Friday, December 28, 2012

Draco, Euclid, ... Freyr ..... Gandalf the White

What a hoot! Winter storms now being named. We've had Draco and Euclid, and it looks like Freyr could be forming:
Weather Channel meteorologist Guy Walton said a weather pattern with the potential to become Winter Storm Freyr is poised to enter the West Coast on Wednesday and move through the Rockies on Thursday. It could then head for the lower Mississippi Valley, then the Southeast and hit the Northeast on Sunday.
And today, 65 percent of the US is covered by snow
Between the widespread swaths of snow delivered by Winter Storm Draco and Winter Storm Euclid, the area covered by snow in the United States was up to 65 percent as of Thursday morning.
This is easily higher than the peak coverage we saw during last year's snow-starved winter, which was 47.7 percent on February 14, 2012.
As we head into the weekend, yet another storm system is taking shape that will likely deliver snow from the Ohio Valley to some of the major cities along the I-95 corridor of the Northeast. This storm could cause some headaches for the abundance of holiday travelers on roads and in the air this weekend.
Ah, yes, evidence of more global warming. Increased precipitation was predicted by global warming.

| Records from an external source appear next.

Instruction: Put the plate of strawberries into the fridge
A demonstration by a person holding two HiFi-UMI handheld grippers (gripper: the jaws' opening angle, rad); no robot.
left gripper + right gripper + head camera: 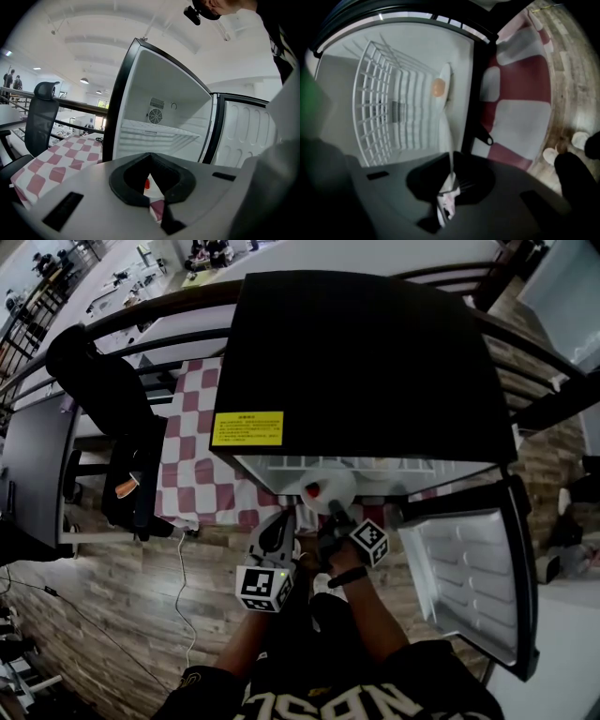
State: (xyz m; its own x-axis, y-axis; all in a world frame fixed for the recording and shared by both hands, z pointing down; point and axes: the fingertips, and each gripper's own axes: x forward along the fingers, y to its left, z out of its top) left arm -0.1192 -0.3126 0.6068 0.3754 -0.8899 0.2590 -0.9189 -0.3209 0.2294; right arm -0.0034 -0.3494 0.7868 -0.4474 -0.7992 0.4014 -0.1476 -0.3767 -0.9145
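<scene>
The black fridge (356, 352) was stood open. Both forearms were held forward, the right gripper (335, 517) rolled sideways and clamped on the rim of the white plate (326, 482) at the fridge's open front, the left gripper (281, 523) kept just beside with jaws together. One red strawberry (312, 490) was seen on the plate.

The fridge (366, 362) has a smooth, matt black top with a yellow printed sticker (247, 427) on it. Its inside walls and the door liner (464, 568) are smooth white moulded plastic, and the shelf (379, 103) is white-coated wire. The plate (339, 486) looks like glossy white ceramic. Beside the fridge lies a red-and-white checked cloth (192, 456). The floor (122, 587) is grained wood plank with a low sheen. The left gripper (151, 185) has a smooth pale grey plastic shell with matt black jaws. The right gripper (450, 180) is dark matt plastic.
</scene>
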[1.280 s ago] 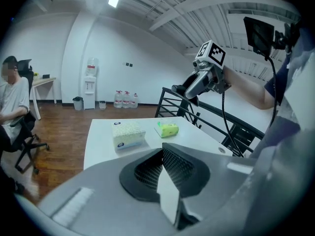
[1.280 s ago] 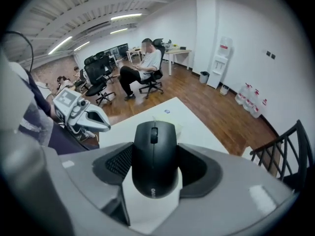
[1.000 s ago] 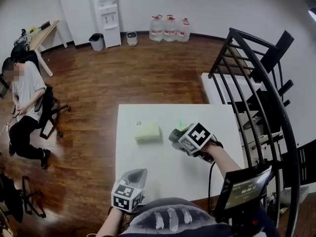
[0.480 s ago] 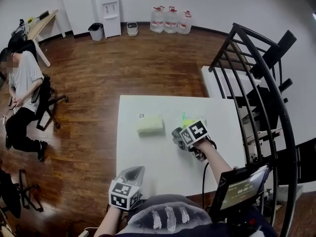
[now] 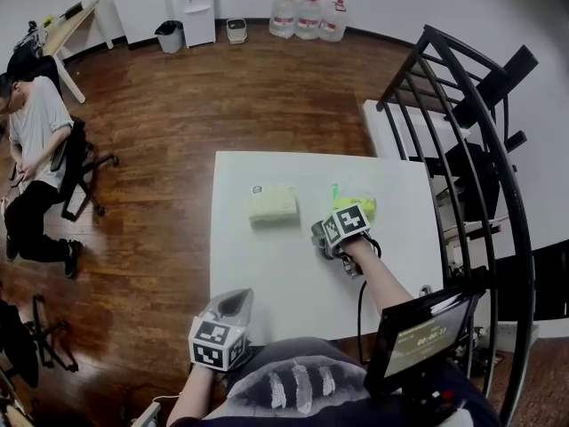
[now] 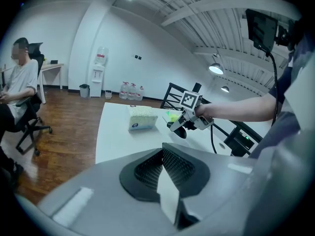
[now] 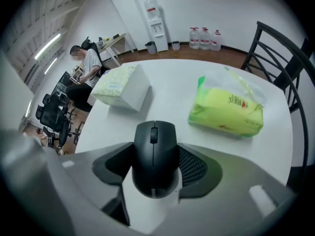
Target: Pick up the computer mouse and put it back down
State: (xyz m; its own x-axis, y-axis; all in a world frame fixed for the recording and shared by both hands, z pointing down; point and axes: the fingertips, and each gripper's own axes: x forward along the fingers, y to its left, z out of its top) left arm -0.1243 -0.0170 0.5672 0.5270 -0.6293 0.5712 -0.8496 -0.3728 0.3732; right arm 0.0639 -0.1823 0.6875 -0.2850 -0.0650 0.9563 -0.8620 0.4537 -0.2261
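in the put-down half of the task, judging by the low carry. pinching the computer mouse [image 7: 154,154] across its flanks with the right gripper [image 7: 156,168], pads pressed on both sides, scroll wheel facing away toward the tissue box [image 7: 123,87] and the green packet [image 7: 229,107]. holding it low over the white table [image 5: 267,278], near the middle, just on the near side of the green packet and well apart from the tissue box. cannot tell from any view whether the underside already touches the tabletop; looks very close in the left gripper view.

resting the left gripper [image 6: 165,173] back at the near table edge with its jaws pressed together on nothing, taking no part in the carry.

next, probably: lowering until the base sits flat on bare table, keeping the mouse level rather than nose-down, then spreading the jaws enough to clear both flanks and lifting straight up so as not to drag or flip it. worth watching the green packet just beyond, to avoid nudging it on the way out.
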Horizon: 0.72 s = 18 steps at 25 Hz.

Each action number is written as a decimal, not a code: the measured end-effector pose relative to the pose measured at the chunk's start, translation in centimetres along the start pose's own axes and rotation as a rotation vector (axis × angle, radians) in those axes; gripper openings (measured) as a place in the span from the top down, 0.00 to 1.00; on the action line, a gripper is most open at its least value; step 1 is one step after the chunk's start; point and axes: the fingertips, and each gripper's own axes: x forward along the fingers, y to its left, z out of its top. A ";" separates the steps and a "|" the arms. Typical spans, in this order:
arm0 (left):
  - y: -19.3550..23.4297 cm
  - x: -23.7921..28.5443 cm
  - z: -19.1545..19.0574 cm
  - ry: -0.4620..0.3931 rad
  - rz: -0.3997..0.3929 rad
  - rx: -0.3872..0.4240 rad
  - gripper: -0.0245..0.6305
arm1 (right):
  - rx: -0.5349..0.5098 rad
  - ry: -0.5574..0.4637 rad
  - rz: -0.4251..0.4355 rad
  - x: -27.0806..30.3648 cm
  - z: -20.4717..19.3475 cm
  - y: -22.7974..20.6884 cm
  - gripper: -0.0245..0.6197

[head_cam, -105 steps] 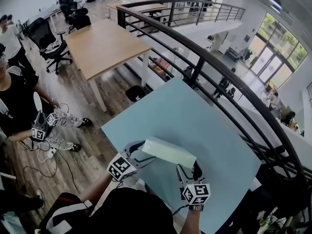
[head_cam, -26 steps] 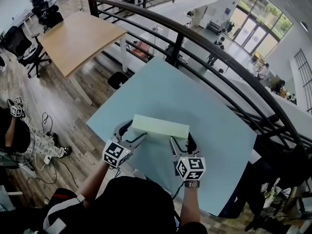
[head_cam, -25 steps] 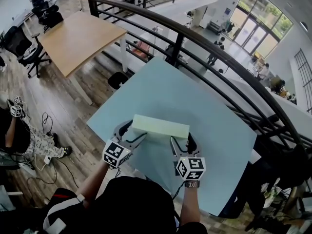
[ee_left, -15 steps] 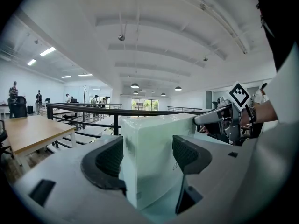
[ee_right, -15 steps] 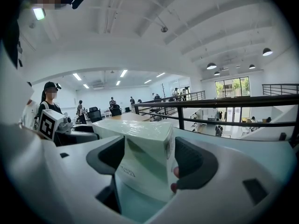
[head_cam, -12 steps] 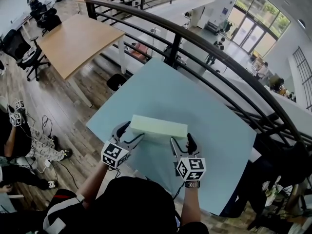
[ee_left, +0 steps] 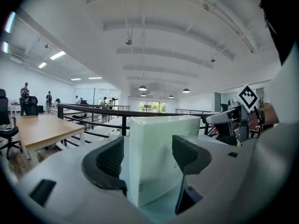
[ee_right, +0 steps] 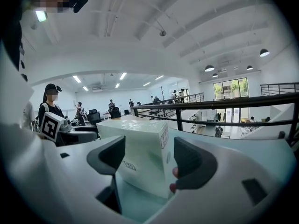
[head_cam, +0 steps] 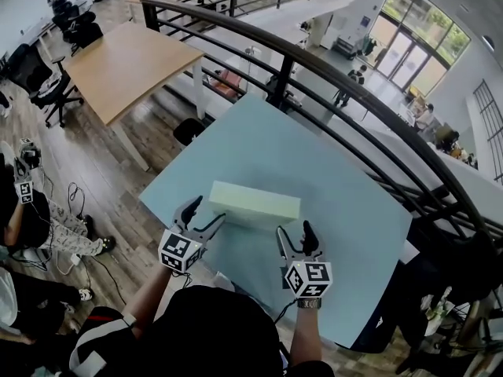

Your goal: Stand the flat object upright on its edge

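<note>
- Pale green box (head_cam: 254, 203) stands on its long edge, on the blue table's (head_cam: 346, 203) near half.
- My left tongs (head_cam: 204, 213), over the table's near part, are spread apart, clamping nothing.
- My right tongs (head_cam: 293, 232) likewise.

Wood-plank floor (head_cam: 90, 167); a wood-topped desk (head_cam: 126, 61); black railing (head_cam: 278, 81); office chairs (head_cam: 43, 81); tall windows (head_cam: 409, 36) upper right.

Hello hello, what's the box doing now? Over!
Left gripper open, right gripper open, one at each end of box. It stands on edge on table. Nothing in the way.
</note>
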 end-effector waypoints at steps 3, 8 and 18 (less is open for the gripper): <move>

I've gotten back into my Tolkien phase (yet to see the new Hobbit movie) but I am re-reading Tom Shippey's biography of the 20th century's greatest author. I can hardly wait for Storm Gandalf. Folks might remember in The Lord of The Rings: Gandalf the Grey, and Gandalf the White.

By the way, back to Freyr:
Freyr (sometimes anglicized Frey, from *frawjaz "lord") is one of the most important gods of Norse paganism. Freyr was associated with sacral kingship, virility and prosperity, with sunshine and fair weather, and was pictured as a phallic fertility god. Freyr "bestows peace and pleasure on mortals." Freyr, sometimes referred to as Yngvi-Freyr, was especially associated with Sweden and seen as an ancestor of the Swedish royal house.
This god will be fun to explain to elementary school children. Especially that "sunshine and fair weather" part. Irony is a difficult concept for six-year-olds.